[Your task] Retype, exactly as they appear below, the lines between the line holding "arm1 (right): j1" and the line holding "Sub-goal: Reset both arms", both ends included.

[Dataset excerpts]
+++
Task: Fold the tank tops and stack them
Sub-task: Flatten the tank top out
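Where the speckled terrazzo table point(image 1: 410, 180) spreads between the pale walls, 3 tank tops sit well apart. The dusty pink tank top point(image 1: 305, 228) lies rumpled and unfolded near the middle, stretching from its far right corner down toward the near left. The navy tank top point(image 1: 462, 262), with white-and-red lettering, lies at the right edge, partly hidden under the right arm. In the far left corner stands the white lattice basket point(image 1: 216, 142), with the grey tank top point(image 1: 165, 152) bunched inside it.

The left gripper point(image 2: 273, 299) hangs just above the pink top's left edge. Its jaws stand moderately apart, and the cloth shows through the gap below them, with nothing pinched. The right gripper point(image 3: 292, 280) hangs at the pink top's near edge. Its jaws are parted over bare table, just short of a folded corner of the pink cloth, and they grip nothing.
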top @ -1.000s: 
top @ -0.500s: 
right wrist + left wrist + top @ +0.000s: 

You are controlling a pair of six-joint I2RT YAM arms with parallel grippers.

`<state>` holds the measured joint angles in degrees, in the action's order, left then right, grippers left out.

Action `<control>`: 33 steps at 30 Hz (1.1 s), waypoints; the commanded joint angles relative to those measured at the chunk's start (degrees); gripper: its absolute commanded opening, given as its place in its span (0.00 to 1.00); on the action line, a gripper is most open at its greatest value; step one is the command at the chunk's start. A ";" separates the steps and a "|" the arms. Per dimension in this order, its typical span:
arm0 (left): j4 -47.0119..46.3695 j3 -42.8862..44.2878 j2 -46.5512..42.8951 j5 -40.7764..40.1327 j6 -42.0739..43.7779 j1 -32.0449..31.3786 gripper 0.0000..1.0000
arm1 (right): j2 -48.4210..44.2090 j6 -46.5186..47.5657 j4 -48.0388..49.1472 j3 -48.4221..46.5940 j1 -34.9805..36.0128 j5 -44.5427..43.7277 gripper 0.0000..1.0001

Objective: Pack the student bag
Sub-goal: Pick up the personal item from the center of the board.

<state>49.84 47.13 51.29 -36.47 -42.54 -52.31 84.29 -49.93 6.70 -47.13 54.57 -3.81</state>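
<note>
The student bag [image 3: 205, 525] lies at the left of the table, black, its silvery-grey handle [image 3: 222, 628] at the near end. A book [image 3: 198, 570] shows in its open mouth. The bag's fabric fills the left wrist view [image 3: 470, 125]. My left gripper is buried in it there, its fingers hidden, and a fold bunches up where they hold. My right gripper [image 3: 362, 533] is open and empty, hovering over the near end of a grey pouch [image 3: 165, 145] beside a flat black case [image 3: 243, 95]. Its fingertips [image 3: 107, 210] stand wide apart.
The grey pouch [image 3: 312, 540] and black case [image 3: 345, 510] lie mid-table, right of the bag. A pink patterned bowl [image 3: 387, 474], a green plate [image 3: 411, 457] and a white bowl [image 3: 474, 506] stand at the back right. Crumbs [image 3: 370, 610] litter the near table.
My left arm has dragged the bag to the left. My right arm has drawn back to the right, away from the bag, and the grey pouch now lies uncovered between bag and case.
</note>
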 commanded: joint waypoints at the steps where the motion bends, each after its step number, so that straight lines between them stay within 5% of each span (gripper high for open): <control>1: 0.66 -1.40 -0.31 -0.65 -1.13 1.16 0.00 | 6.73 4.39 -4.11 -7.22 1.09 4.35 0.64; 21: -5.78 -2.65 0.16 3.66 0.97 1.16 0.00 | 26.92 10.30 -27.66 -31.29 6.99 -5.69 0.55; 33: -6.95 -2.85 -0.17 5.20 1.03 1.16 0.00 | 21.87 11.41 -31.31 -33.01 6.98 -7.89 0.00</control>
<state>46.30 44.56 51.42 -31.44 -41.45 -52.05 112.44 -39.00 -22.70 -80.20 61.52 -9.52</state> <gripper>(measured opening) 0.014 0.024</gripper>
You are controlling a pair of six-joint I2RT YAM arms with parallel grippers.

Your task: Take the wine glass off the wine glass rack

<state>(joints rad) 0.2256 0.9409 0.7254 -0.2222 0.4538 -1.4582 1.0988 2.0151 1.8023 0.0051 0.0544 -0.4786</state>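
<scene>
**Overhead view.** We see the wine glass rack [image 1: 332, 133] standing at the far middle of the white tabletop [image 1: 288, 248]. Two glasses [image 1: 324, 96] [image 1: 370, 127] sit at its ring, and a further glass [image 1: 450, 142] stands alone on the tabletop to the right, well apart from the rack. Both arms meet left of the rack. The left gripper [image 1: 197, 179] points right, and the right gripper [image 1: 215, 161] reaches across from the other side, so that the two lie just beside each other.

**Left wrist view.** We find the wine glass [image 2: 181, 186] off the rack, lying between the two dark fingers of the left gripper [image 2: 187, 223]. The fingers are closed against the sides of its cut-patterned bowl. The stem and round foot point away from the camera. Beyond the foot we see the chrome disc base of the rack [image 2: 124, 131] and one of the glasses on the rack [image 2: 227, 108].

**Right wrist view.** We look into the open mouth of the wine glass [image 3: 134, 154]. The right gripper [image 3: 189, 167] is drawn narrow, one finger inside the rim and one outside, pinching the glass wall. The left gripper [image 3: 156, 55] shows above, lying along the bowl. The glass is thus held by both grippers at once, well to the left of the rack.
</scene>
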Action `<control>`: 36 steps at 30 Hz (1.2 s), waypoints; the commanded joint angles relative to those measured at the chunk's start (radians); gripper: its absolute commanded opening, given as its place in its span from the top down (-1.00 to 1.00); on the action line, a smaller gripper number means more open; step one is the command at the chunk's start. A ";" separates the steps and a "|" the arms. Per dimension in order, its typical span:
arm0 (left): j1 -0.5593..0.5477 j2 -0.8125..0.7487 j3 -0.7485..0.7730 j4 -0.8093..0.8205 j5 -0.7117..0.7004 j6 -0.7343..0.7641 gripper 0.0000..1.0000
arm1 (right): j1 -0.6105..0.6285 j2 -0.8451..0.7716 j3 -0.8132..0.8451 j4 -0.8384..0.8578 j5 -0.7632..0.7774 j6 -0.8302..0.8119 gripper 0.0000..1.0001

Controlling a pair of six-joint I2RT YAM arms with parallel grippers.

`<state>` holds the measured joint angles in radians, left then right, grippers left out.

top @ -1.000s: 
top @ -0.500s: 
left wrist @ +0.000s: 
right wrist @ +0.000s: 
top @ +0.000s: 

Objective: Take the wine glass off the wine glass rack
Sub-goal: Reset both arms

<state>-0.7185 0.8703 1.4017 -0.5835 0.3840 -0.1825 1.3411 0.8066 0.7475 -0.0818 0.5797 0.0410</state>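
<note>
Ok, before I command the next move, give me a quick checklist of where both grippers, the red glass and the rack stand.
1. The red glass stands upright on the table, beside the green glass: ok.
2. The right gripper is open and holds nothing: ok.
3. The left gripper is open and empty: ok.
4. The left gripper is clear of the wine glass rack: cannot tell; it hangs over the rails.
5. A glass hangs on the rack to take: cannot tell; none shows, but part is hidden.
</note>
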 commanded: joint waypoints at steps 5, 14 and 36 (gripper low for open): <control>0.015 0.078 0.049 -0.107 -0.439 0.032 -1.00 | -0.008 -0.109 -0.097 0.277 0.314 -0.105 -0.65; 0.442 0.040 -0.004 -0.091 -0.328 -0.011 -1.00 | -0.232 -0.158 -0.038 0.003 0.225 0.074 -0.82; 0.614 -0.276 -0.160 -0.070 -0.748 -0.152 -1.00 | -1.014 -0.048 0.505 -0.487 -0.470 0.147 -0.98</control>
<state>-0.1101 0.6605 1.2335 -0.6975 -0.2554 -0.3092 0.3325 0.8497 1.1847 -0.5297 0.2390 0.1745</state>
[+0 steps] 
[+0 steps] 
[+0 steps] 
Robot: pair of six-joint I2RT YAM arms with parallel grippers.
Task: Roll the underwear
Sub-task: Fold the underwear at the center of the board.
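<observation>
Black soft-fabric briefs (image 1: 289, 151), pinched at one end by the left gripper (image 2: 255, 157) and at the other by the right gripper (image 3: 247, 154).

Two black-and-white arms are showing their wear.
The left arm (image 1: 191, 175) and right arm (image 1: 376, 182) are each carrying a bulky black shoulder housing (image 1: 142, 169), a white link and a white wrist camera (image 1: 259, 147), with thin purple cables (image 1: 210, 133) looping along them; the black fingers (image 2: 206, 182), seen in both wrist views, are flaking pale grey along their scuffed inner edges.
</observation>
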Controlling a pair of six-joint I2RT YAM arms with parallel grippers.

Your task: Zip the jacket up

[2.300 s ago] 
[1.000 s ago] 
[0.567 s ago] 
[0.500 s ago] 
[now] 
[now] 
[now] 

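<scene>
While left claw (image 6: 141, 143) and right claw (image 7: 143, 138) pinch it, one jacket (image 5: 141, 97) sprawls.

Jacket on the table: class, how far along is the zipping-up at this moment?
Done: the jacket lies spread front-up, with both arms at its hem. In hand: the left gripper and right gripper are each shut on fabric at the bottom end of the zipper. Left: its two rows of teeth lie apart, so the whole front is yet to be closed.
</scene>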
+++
[Exercise answer]
arm1 (right): j1 -0.6105..0.6285 j2 -0.8451..0.7716 j3 -0.8132..0.8451 j4 -0.8384..0.8578 j5 -0.7632..0.7774 j6 -0.8302..0.8119 gripper 0.0000..1.0001

Controlling a pair of six-joint I2RT YAM arms with parallel grippers.

`<state>` holds the measured joint angles in radians, left then right, grippers left out.

top @ -1.000s: 
top @ -0.500s: 
left wrist @ +0.000s: 
right wrist @ +0.000s: 
top @ +0.000s: 

Objective: Take the wine glass off the wine glass rack
Sub-goal: Reset both arms

Nothing else belongs to this exercise.